E non importa neppure ricordare che “la glocalizzazione pone al centro della sua ‘filosofia’, l’individuo, la persona umana, il patrimonio   locale materiale e immateriale della persona e del gruppo di appartenenza”.

Né assume particolare valore il concetto di glocalizzazione che “sposa una dinamica di marketing opposta a quella delle multinazionali accusate di appiattire le differenze di tipo culturale dei prodotti”.

Dallo scenario etimo-simbolico emerge una identità della glocalizzazione capace di influire non soltanto e tanto sul piano tecnico

e operativo quanto essenzialmente nello spirito dell’Uomo, individuo e comunità.

Il valore della glocalizzazione dettato dai significati etimo-simbolici supera gli approcci polemici per collocare il fenomeno in una dimensione meta-economica assegnandogli un ruolo motivazionale che

orienta e sostiene la creatività e la progettualità imprenditoriali.

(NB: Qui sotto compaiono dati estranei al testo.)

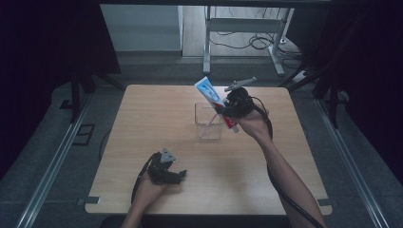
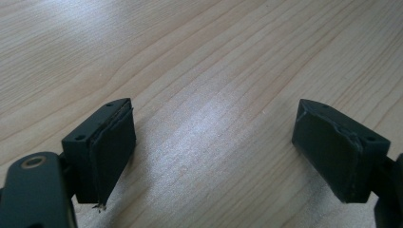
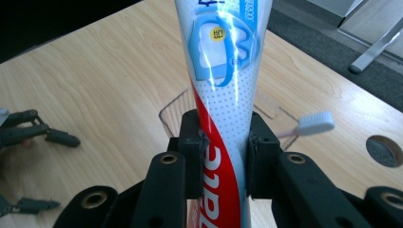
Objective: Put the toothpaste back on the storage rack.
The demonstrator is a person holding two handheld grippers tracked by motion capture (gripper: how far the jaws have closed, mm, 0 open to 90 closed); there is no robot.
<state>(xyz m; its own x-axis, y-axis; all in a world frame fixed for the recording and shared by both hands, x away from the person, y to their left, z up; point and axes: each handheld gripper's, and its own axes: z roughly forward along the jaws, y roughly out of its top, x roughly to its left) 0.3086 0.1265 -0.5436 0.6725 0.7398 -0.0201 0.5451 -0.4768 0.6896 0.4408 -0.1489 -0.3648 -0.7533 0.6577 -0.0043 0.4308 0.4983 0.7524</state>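
Observation:
My right gripper [image 1: 229, 113] [image 3: 223, 142] is shut on a white, blue and red toothpaste tube [image 1: 213, 98] [image 3: 223, 80], held tilted above a clear plastic cup [image 1: 208, 122] [image 3: 173, 111] near the table's middle. A toothbrush [image 3: 311, 124] with a white head and a pinkish handle leans in the cup [image 1: 212, 118]. My left gripper [image 1: 179, 175] [image 2: 214, 152] rests low over the wooden table [image 1: 157, 118] near its front edge, jaws wide apart with only bare wood [image 2: 209, 95] between them. The left gripper [image 3: 38, 166] also shows in the right gripper view.
A round cable hole [image 3: 384, 151] sits in the tabletop near the right gripper. Beyond the table's far edge stand a white metal desk frame [image 1: 247, 33] and loose cables [image 1: 259, 42] on the floor. Dark curtains flank both sides.

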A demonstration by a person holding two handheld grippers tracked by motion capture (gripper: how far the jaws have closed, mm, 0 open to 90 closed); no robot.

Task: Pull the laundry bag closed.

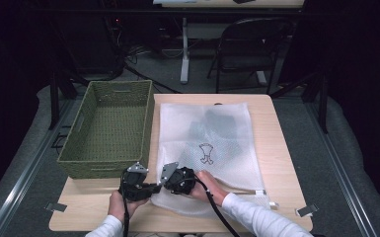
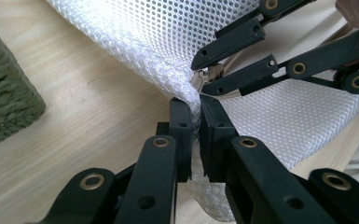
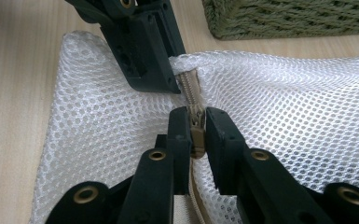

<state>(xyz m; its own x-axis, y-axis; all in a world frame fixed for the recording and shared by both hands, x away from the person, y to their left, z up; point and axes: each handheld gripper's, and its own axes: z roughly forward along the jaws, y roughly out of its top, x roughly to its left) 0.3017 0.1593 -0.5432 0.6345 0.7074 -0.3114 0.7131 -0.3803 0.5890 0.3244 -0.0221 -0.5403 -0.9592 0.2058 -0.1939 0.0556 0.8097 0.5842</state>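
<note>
Green woven basket [image 1: 109, 129] at the tabletop's [image 1: 281, 148] left, its far end cut off in both gripper views. Just right of it, white mesh bag [image 1: 208, 148] lying flat, something dark inside blurred by the netting, a small printed figure on top too small to read. At the bag's near left corner, left hand-held gripper [image 2: 193, 116] clamped tight on a fold of mesh beside the zip's end, the pinched edge hidden between the jaws. Touching close on the right, right hand-held gripper [image 3: 196, 123] nipped on the tan zip pull [image 3: 197, 135], jaws just easing apart yet pads on the pull. Zip teeth [image 3: 189, 86] partly covered by the other jaws; both hands half hidden behind the grippers in the high view.
</note>
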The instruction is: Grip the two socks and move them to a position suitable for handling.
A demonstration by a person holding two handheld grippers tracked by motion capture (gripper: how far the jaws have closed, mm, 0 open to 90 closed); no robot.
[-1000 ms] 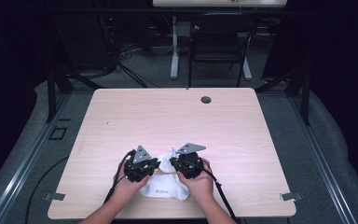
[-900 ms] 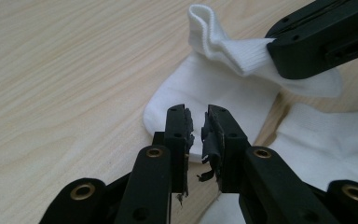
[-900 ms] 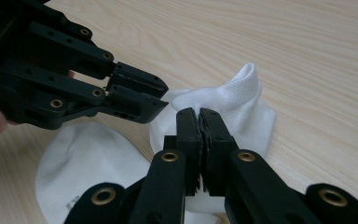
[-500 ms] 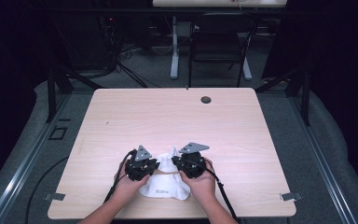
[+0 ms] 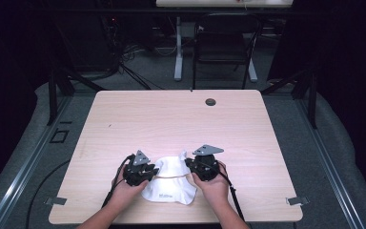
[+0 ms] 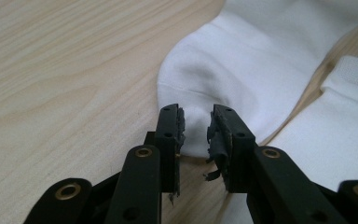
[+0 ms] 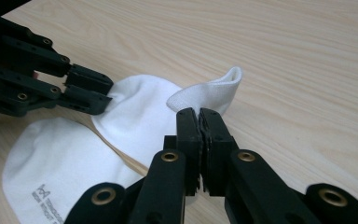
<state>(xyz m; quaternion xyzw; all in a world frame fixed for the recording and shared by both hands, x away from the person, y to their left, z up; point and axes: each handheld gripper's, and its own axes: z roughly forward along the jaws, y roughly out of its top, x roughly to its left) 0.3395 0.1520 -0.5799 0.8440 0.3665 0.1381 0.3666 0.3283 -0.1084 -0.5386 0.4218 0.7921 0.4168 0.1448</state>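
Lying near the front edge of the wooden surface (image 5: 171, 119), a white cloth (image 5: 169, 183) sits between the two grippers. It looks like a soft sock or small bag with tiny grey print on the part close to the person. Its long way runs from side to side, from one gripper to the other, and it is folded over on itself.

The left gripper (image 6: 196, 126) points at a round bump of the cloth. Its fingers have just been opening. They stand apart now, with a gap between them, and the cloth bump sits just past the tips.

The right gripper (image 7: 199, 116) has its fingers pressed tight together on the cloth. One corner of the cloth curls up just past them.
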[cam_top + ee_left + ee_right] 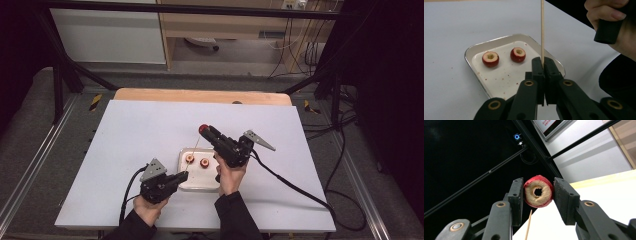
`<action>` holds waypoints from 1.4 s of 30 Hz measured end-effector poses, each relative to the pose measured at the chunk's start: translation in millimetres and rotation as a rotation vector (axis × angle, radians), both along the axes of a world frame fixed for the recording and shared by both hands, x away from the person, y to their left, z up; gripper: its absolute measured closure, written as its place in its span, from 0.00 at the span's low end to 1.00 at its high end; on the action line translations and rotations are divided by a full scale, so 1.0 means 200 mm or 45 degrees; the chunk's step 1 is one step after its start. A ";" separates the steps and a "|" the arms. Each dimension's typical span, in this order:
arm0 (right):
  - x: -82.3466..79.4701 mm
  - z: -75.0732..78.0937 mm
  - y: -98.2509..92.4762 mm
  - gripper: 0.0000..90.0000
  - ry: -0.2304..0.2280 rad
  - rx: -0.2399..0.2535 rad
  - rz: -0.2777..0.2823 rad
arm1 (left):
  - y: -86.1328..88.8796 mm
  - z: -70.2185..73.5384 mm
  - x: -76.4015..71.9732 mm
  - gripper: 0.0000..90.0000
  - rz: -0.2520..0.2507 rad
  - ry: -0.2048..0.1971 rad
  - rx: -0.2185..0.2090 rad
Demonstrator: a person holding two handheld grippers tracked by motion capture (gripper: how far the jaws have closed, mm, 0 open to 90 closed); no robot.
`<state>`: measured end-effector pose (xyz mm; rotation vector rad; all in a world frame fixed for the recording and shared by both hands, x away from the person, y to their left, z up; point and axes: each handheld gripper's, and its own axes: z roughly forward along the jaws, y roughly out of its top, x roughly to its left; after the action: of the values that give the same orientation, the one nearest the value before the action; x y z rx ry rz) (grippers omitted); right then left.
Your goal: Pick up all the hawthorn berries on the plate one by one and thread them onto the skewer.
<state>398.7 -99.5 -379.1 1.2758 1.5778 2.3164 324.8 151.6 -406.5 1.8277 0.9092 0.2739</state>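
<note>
The wooden skewer (542, 30) stands upright, its lower end pinched between the closed jaws of the left tool (543, 65). In the high view it shows as a thin pale line rising from the left tool (183, 174) over the tray toward the fruit held above.

That fruit is a red cored piece (538, 191), round with a pale cut face and a hole through its middle. The right tool (538, 192) grips it by its red sides, jaws partly closed on it and pointing up and away from the surface. In the right gripper view the tip of the skewer (528, 225) shows just below the fruit, apart from it. In the high view the right tool (205, 129) holds the fruit (203, 128) above the surface, beyond the tray.

A shallow white tray (475, 48) lies on the white surface (446, 30), just beyond the left tool. Two more cored red pieces (490, 59) (518, 54) sit side by side in it, holes up, apart from each other, among scattered crumbs.

Each tool is carried by a hand in a dark sleeve: the left hand (147, 206) near the front edge, the right hand (230, 176) beside the tray.
</note>
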 end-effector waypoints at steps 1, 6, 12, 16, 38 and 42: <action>0.00 0.00 0.00 0.68 -0.007 -0.003 -0.004 | 0.00 0.00 0.00 0.98 0.000 0.001 0.001; 0.00 -0.01 0.01 0.68 -0.007 -0.005 0.007 | -0.01 0.00 0.00 0.98 -0.006 0.004 0.003; 0.00 -0.02 0.02 0.68 -0.007 -0.017 0.012 | 0.00 0.00 0.00 0.98 -0.004 0.008 0.002; 0.00 -0.02 0.01 0.68 -0.008 -0.021 0.013 | 0.00 -0.01 0.00 0.98 -0.004 0.007 0.001; -0.01 -0.04 0.03 0.68 0.018 -0.027 0.053 | 0.00 0.00 0.01 0.98 0.010 0.005 -0.008; -0.02 -0.06 0.04 0.68 0.028 -0.029 0.065 | 0.00 0.00 0.01 0.98 0.015 0.010 -0.009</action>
<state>395.1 -91.0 -391.8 1.2750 1.6579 2.3145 327.1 152.4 -406.8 1.8189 0.9258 0.2707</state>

La glocalizzazione in questa prospettiva rappresenta non una scelta di politica industriale, ma una immagine “trascendentale” della società moderna, autenticamente innovativa e adatta a favorire la soluzione della crisi contemporanea e un reale sviluppo universale, quale è anche

raccomandato dagli ideali delle Nazioni Unite .

L’anima della glocalizzazione, evocata dai significati simbolici del globo e del luogo, consente di riconoscere e valorizzare ciò che nasce qui, “davanti ai miei occhi”, dove vivo e produco e che non importo né imito

come “idea” o come “cosa”.

Il bene “glocale” si manifesta attuale, moderno dopo millenni di tradizionale segreto o si afferma improvvisamente come assoluta “creazione” capace di imporre la propria originalità sul piano mondiale: è un oggetto o un progetto che possono attirare lo sguardo ammirato e stupito come una “radura” che appaia “libera e luminosa in un bosco”.

Non è necessario forzarne la promozione in termini tecnici perché la sua semplice presentazione lo rende universalmente riconoscibile come un oggetto vitale che aggiunge ad un mercato dotato soltanto del potere della efficienza distributiva e della convenienza una novità reale e di ordinata bellezza.

Il bene “glocale” non ha bisogno di essere   sostenuto dal potere finanziario o politico o dalla grande struttura multinazionale perché contiene naturalmente i caratteri della totalità e di una universalità non

nominale ma effettiva.

Il bene “glocale” non si impone con arroganza perché nasce nel silenzio e nella libertà creativa del luogo operoso, autentico e ricco di qualità.

La glocalizzazione svolge una preziosa funzione sociale e politica pienamente compatibile con una dimensione mondiale perché abbraccia, tiene insieme il piccolo e il grande, unisce e non divide.

La glocalizzazione conquista con il fascino di ciò che nasce semplice e libero.